#### Task description:
Nothing but the lines from the start of the entries through the line containing "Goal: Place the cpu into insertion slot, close" should appear in the answer, each given exactly.

---------- Information given ----------

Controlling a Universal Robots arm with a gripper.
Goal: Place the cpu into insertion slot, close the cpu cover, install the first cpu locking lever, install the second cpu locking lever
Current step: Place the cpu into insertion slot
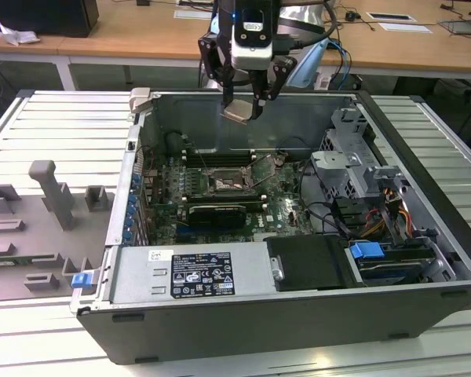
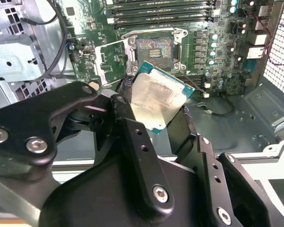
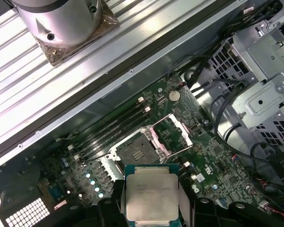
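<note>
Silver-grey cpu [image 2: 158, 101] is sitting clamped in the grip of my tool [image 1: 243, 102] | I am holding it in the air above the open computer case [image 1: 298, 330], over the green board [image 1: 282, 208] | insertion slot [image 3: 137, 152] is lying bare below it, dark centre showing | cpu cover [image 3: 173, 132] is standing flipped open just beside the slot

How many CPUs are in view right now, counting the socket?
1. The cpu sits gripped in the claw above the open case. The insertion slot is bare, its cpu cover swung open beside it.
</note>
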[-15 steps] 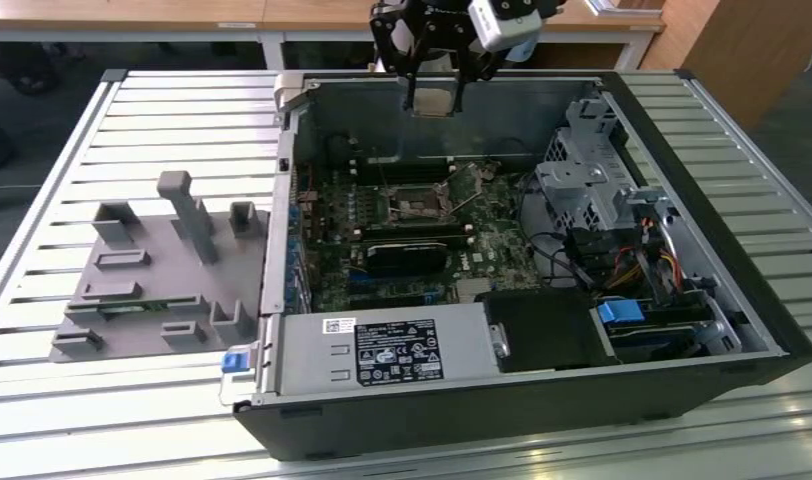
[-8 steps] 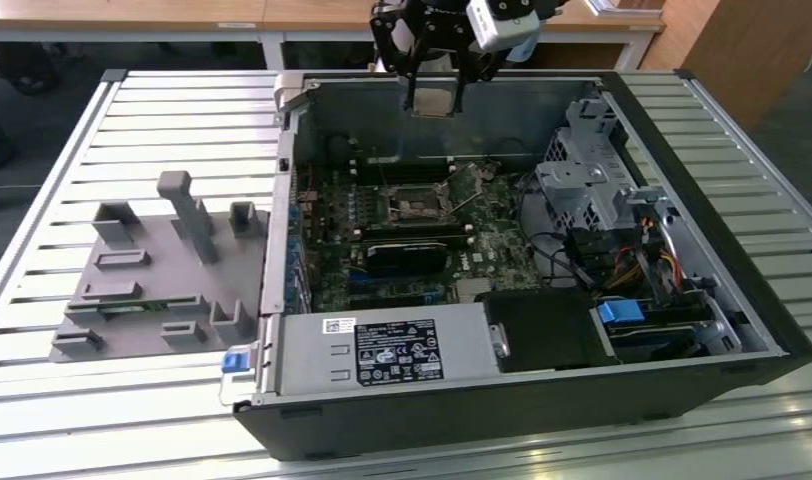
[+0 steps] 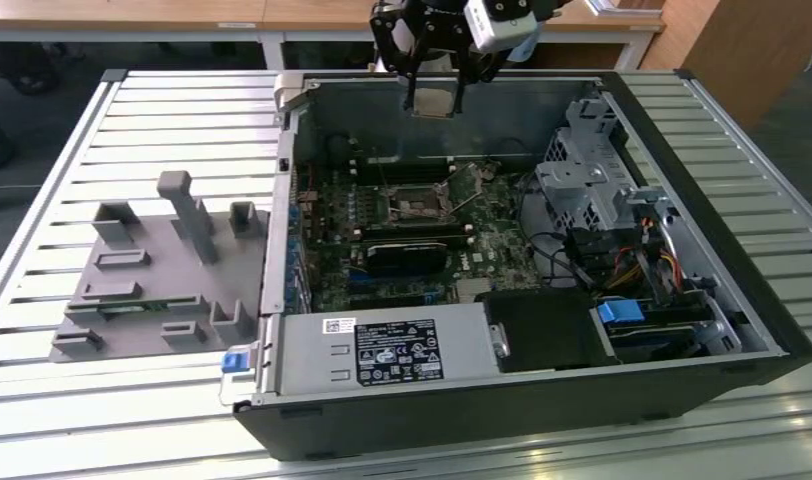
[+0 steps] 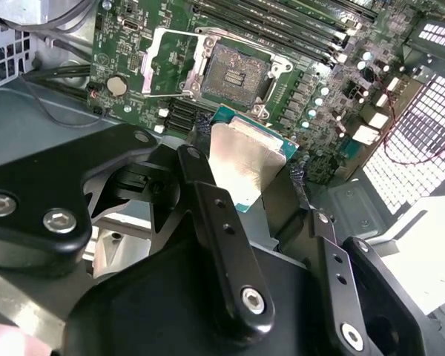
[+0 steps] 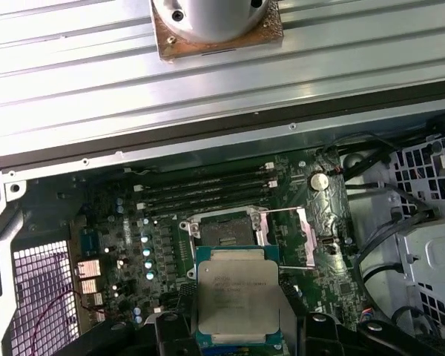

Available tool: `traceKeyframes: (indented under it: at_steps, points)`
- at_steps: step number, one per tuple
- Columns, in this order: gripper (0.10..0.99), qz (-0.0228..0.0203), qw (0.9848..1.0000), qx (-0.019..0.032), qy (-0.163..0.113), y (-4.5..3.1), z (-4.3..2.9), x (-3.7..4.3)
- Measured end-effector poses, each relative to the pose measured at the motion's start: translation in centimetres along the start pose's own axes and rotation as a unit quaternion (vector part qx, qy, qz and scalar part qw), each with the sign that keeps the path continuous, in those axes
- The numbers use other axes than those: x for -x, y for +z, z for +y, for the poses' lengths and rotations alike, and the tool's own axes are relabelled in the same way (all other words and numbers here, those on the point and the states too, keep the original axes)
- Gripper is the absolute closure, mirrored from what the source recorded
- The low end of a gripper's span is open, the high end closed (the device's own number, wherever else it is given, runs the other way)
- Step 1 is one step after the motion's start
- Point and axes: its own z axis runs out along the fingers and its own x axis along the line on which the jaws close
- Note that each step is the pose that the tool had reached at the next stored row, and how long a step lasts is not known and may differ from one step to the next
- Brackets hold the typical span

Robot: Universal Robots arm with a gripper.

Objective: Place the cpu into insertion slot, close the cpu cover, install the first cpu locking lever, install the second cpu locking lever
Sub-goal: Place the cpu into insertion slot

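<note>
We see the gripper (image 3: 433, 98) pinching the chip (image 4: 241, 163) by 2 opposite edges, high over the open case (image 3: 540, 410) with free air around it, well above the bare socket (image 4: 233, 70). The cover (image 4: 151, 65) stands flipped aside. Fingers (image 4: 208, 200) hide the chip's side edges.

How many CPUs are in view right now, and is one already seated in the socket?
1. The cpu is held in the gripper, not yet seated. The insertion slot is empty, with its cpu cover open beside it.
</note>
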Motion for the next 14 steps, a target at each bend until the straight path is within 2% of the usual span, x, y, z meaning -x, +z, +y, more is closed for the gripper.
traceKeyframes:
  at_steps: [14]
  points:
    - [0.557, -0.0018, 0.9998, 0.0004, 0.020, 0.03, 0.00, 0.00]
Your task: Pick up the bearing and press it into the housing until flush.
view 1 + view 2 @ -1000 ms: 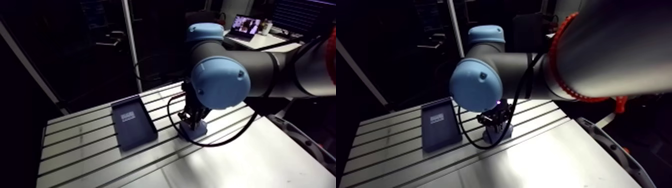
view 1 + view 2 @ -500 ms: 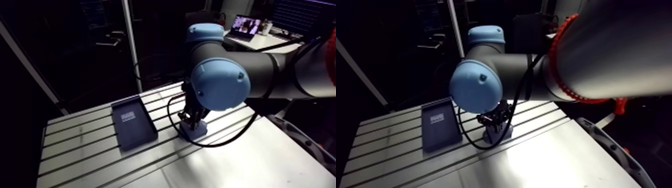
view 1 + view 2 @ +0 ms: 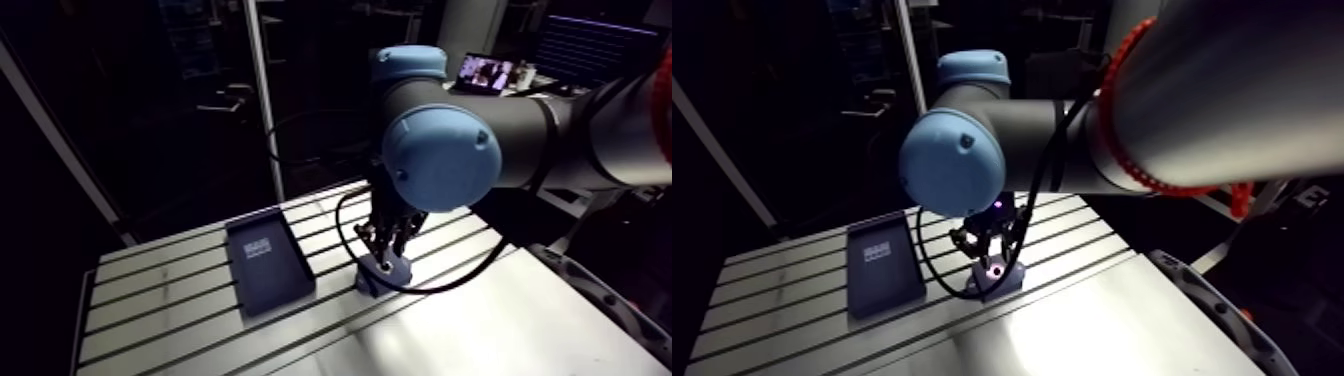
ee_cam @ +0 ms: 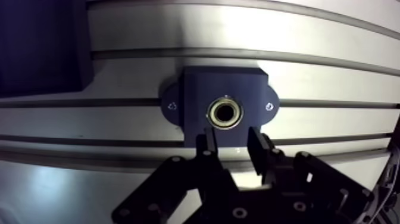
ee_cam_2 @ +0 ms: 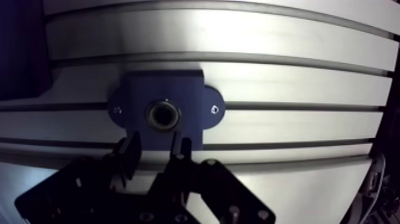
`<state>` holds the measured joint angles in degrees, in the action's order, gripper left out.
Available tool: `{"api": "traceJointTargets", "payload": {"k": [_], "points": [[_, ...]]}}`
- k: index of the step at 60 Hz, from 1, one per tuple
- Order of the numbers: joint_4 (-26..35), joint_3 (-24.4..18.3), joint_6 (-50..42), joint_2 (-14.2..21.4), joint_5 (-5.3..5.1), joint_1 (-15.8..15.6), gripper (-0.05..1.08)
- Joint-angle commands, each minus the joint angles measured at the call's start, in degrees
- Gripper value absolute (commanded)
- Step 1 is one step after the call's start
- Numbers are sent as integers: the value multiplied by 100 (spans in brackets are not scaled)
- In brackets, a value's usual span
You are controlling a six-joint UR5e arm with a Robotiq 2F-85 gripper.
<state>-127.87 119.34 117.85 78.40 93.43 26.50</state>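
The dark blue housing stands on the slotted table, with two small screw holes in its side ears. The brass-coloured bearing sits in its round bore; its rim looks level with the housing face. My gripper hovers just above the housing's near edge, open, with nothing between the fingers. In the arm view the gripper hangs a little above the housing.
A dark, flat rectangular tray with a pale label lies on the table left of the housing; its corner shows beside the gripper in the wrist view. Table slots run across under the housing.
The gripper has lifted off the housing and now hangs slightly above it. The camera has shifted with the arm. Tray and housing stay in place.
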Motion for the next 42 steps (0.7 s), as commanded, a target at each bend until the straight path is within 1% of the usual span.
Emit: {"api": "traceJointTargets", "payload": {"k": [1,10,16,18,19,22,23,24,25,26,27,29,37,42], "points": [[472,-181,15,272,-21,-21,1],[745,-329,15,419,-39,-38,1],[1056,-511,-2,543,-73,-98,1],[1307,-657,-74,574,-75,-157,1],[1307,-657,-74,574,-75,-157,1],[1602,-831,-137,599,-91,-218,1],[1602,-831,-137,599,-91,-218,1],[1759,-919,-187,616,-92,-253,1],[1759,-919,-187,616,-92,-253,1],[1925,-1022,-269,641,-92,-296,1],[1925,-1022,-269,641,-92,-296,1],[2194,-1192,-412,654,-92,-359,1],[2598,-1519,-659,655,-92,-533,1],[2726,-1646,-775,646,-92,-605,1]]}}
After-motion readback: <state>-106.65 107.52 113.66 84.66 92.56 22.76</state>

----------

#### Expected output:
Controlling a Universal Robots arm with a gripper.
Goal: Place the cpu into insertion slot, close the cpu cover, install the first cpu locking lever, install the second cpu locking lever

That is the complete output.